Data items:
────────────────────
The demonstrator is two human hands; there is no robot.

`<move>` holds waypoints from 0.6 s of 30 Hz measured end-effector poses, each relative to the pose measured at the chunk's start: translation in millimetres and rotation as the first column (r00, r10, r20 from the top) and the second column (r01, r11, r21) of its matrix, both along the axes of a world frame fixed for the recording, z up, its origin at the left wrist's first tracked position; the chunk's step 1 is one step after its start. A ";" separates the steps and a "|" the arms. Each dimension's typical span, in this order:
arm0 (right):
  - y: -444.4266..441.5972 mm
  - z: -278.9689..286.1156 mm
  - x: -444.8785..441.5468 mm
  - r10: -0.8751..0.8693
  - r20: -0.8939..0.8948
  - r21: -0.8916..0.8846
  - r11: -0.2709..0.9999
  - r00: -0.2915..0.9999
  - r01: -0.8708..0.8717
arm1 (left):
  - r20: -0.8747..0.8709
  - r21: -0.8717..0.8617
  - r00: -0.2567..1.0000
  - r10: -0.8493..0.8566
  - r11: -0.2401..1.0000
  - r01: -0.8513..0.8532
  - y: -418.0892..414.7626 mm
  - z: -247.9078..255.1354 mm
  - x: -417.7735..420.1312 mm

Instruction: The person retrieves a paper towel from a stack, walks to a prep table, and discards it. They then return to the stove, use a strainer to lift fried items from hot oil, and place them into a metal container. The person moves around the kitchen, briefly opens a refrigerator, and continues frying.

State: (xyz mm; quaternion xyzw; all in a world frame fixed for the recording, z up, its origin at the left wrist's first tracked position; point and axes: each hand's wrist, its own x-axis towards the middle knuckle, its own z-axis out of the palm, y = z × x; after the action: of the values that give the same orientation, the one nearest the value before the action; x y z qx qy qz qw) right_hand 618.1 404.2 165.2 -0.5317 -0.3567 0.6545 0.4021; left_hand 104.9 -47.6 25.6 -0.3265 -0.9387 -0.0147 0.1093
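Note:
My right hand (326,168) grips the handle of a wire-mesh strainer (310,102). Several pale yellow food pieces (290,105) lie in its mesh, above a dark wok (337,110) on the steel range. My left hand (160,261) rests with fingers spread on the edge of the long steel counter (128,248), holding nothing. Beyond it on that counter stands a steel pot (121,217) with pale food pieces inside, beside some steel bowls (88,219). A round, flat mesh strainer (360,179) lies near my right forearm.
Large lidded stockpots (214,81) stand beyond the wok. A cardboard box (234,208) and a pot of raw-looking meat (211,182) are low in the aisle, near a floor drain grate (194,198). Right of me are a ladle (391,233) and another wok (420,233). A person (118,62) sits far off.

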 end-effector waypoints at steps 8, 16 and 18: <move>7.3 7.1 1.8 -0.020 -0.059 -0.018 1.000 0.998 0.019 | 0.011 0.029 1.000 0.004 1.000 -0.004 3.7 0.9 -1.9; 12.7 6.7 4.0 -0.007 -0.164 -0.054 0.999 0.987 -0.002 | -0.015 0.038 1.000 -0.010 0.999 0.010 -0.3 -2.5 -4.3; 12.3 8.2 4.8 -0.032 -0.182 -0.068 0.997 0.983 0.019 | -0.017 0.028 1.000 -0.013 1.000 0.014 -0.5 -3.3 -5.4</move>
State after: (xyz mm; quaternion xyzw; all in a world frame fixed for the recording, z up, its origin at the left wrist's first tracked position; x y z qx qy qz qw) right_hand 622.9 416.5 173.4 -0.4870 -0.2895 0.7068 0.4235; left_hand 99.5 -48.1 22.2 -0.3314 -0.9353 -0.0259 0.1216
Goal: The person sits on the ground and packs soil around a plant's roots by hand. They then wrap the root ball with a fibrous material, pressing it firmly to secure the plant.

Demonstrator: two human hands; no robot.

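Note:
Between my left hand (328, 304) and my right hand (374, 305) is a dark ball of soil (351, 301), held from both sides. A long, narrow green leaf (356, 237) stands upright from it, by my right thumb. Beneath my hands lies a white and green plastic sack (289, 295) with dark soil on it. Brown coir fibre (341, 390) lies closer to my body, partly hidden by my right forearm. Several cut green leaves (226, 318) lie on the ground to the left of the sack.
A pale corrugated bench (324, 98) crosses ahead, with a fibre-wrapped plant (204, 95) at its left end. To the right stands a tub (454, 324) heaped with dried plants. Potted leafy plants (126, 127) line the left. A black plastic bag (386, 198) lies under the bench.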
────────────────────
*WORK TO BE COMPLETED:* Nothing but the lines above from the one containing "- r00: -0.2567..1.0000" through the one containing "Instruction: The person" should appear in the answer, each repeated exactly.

*TASK SOLUTION:*
  - r00: -0.2567..1.0000
  - r10: -0.8493..0.8566
  - r11: -0.2401..1.0000
  - r01: -0.8513..0.8532
  - y: -418.0892..414.7626 mm
  - z: -247.9078..255.1354 mm
  - x: -417.7735..420.1312 mm

Instruction: The person retrieves a paper towel from a stack, walks to a prep table, and discards it. They then return to the stove, use a strainer to lift fried items from hot oil, and place them into a metal container. The person moves around the kitchen, briefly opens a refrigerator, and continues frying.

No more is needed for this exercise.